Tree and Graph: A Comparative Study of Data Structures

Tree Structure
  • Characteristics: Trees epitomize a hierarchical model, with each node (except the root) having one clear parent, forming a unique path from the root.
  • Use Cases: Ideal for organizational charts, file systems, and taxonomies.
  • Limitations: The single parent restriction and scalability issues can hinder handling complex datasets.
Graph Structure
  • Characteristics: Graphs represent a network model without hierarchical constraints, allowing multiple and varied node relationships.
  • Use Cases: Best suited for social networks, geographic information systems, and network analysis.
  • Limitations: The complexity and resource intensity of graph operations can be challenging.

Graph Databases

Neo4j. Renowned for its robustness in cloud environments, Neo4j leads in graph database technology but limits horizontal scaling in its community edition.

Microsoft Azure Cosmos DB. Mirroring Neo4j's capabilities, it shines in cloud-based deployment, especially for mature projects.
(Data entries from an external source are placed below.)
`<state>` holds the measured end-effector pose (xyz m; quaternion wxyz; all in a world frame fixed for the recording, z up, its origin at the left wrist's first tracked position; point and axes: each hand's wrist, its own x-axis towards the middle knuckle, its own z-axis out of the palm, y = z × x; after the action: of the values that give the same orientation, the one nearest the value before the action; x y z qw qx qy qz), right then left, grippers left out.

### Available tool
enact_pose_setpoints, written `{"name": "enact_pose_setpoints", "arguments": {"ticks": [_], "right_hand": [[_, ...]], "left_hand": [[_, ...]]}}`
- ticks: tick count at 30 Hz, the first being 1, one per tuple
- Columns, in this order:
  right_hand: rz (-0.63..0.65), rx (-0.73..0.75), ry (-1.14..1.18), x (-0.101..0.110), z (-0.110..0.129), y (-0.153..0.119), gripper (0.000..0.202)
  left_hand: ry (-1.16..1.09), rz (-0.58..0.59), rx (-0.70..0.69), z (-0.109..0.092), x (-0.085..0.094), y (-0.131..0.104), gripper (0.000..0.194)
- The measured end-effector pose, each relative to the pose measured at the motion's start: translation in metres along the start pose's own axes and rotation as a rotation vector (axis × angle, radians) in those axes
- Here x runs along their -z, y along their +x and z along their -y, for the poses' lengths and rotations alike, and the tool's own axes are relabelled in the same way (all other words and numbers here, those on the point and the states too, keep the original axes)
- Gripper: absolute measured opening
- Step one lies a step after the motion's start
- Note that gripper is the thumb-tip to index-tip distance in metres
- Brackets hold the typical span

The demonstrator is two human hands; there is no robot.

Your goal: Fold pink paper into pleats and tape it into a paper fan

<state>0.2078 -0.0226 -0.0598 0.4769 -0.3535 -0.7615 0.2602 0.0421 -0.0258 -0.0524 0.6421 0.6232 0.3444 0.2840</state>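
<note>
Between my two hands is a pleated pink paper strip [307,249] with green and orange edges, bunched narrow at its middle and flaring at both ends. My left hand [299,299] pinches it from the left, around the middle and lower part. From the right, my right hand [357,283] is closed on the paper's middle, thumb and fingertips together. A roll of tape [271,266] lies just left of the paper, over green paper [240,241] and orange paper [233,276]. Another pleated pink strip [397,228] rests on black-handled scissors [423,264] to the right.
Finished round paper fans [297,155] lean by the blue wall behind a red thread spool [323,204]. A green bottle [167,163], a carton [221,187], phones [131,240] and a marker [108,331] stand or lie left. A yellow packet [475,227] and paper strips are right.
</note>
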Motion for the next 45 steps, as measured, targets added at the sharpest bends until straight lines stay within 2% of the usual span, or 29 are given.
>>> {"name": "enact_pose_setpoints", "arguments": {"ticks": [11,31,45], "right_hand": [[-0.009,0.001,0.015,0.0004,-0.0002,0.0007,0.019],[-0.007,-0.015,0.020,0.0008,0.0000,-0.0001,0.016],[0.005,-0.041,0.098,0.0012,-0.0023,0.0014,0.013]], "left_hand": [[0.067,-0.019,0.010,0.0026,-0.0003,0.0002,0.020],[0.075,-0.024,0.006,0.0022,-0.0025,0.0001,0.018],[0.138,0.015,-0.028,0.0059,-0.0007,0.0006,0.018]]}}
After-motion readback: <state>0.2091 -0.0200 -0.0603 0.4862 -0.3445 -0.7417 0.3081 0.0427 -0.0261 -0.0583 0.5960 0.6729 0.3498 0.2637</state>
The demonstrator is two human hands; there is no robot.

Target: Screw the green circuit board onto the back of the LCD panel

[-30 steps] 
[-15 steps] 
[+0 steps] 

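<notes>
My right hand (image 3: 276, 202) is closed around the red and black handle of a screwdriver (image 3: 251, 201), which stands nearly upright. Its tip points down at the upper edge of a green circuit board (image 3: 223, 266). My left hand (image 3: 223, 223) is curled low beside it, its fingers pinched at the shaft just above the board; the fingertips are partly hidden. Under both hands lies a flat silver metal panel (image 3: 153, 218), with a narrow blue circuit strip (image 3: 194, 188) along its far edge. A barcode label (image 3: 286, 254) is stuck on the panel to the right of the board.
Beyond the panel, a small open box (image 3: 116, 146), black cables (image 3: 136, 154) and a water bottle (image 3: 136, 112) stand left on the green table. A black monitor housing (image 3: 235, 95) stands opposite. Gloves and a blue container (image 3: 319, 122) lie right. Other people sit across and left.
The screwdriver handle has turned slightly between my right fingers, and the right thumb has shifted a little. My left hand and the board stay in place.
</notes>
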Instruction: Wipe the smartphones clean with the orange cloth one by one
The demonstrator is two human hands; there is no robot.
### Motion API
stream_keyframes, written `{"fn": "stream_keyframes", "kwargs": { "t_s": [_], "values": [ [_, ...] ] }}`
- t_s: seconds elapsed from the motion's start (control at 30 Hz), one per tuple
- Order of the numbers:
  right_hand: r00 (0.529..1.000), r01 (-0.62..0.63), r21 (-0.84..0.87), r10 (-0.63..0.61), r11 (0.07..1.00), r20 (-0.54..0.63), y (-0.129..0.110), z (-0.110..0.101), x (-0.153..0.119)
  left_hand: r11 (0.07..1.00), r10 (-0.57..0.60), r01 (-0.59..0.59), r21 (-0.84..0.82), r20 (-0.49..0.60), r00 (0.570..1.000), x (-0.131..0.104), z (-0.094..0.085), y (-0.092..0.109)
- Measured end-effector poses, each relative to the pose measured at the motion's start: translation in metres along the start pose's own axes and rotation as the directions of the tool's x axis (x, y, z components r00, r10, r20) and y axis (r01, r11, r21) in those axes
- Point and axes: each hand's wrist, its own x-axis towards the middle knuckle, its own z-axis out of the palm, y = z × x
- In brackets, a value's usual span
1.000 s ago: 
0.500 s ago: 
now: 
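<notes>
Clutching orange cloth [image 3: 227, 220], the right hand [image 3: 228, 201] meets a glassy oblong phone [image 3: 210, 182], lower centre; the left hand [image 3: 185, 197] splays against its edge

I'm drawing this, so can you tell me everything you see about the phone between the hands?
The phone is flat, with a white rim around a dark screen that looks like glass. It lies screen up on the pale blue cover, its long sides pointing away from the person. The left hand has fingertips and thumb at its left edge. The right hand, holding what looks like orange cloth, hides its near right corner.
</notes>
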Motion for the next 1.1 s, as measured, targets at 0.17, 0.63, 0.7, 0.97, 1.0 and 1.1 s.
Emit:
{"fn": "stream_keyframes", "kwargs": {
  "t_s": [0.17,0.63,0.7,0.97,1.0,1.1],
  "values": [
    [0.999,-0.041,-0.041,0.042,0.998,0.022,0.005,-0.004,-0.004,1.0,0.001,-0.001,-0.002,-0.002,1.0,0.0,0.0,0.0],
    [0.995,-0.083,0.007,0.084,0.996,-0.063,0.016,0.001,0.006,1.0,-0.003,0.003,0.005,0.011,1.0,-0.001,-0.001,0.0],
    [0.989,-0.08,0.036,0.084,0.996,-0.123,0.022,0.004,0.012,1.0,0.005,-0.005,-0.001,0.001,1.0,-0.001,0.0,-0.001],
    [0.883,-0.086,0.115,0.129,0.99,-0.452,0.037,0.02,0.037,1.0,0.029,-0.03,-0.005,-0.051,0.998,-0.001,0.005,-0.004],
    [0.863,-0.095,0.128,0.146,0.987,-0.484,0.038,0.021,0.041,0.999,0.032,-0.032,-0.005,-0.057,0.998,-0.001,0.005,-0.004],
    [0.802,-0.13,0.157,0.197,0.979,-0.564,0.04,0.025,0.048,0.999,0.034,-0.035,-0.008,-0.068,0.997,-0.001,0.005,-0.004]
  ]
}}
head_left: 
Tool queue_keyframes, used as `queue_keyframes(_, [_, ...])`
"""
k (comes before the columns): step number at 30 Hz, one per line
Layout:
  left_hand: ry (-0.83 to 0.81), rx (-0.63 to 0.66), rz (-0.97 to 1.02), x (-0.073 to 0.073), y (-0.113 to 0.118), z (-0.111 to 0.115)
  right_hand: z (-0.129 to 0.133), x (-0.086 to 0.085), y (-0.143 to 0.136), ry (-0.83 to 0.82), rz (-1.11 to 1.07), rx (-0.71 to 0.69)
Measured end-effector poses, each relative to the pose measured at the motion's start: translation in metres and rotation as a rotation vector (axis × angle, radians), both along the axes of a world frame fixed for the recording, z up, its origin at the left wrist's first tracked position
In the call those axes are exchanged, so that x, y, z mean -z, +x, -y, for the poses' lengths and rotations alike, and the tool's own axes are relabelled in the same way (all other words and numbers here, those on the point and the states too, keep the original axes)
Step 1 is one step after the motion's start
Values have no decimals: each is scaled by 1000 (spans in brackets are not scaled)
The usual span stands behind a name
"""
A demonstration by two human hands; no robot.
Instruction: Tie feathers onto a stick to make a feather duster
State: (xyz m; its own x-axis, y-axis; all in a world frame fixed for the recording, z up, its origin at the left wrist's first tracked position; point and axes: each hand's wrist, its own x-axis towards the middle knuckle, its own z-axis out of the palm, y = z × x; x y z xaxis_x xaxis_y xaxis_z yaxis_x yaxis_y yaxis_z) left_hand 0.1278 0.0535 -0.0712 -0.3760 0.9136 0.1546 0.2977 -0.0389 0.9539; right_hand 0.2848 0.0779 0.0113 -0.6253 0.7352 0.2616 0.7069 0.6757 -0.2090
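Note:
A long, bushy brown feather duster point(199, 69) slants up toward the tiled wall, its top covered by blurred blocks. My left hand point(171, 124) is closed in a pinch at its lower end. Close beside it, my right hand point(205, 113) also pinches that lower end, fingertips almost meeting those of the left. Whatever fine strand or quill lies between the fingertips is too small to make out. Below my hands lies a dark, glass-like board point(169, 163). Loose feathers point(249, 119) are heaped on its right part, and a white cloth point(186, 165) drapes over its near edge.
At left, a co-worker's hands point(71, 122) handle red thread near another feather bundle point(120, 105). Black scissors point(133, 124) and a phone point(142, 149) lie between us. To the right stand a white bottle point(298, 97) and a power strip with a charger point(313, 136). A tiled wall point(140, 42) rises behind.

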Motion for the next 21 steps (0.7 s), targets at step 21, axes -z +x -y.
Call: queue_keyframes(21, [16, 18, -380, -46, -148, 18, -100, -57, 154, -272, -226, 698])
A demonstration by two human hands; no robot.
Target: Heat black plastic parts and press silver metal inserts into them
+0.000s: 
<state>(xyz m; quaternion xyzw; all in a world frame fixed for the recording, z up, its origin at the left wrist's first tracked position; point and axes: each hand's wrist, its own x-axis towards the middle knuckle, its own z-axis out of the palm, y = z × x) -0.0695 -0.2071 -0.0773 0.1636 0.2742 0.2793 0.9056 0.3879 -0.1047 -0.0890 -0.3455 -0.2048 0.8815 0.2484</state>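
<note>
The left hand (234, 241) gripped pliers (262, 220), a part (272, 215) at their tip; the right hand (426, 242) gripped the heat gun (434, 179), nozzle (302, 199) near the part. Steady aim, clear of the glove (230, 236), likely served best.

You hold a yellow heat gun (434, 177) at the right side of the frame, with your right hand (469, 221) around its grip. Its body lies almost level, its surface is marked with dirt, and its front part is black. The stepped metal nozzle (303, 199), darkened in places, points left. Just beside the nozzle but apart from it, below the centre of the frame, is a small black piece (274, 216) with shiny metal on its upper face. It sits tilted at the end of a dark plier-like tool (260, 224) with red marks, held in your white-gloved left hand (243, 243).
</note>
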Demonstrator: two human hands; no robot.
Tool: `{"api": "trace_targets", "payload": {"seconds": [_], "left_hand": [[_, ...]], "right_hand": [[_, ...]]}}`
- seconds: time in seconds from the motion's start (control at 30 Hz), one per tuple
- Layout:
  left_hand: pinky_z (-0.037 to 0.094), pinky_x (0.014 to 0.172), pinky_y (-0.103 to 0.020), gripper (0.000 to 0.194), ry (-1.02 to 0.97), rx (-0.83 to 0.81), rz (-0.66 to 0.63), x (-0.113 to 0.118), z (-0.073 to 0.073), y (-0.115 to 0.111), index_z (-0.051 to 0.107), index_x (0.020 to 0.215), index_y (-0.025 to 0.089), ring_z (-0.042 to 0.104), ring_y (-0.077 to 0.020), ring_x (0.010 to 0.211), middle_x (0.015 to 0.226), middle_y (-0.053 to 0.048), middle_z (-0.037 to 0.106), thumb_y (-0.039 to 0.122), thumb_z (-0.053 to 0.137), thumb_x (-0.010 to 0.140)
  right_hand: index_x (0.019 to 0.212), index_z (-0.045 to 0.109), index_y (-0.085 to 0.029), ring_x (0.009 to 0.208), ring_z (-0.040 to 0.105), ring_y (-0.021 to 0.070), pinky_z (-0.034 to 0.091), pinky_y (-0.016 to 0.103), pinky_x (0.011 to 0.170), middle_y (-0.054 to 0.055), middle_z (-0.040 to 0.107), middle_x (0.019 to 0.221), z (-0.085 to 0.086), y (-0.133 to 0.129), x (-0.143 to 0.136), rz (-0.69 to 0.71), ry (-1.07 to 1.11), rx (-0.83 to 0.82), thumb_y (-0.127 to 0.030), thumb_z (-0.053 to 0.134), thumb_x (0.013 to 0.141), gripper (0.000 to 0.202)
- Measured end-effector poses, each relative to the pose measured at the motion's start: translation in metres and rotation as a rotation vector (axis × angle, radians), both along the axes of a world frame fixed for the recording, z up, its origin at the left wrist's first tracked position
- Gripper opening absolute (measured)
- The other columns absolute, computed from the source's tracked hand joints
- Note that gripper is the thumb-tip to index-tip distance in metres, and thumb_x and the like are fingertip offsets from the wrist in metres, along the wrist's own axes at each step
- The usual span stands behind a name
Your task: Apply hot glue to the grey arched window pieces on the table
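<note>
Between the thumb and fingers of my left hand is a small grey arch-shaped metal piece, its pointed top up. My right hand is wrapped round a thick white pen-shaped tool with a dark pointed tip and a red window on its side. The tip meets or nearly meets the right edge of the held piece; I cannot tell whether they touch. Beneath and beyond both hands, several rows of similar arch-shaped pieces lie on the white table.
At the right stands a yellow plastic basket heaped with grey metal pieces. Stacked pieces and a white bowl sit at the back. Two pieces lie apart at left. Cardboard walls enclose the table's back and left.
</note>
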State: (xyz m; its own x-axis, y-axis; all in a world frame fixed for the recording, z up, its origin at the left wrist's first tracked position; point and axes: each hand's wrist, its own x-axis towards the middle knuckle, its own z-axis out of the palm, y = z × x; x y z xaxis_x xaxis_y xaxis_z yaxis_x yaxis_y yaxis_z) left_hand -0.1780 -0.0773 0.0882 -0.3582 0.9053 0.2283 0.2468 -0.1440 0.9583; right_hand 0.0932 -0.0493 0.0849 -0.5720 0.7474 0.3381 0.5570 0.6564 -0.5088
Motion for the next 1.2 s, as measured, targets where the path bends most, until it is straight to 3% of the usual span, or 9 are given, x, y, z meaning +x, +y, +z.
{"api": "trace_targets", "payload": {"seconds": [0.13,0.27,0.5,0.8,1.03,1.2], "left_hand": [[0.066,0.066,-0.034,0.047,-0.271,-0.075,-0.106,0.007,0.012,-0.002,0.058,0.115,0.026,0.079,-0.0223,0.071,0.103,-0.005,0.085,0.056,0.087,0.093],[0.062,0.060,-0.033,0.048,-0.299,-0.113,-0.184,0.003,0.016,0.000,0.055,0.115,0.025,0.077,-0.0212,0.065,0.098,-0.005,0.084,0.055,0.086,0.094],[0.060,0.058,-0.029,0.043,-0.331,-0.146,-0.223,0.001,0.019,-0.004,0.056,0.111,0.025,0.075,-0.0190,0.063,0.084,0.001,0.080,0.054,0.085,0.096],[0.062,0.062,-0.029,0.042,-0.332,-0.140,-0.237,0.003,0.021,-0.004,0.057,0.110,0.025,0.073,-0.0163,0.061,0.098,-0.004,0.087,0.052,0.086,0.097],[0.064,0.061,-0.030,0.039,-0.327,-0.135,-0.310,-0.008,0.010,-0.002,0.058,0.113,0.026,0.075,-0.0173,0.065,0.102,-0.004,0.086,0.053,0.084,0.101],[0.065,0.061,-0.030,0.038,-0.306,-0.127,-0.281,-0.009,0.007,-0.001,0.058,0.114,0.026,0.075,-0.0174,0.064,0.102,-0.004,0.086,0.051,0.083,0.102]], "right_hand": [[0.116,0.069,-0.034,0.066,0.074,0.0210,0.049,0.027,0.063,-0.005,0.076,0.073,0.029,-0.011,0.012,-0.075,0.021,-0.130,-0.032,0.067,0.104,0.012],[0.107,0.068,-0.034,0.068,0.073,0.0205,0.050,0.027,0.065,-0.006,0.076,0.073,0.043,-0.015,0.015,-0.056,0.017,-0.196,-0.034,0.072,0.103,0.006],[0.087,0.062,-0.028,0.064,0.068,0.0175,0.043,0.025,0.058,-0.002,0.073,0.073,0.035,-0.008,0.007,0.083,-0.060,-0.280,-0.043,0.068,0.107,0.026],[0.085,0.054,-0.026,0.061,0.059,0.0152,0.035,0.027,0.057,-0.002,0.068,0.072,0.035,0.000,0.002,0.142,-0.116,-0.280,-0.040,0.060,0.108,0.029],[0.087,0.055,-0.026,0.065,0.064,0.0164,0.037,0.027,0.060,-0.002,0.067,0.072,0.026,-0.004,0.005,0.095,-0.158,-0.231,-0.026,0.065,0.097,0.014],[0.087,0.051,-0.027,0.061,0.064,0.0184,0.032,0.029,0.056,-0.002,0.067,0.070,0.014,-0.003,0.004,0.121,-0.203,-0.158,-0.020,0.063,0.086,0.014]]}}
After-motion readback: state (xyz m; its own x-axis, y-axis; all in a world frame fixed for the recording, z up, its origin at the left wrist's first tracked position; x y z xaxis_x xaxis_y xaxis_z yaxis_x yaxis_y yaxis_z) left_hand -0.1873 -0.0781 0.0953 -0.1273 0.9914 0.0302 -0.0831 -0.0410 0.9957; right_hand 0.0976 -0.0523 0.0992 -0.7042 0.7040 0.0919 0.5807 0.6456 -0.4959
OrientDB. Now community-driven, OrientDB supports cluster nodes efficiently with a moderate resource requirement. 4GB is enough to run cluster node

TerminusDB, TypeDB, and others. These databases bring unique features to the table, with considerations like community support and licensing playing a crucial role in selection. But they are not so popular.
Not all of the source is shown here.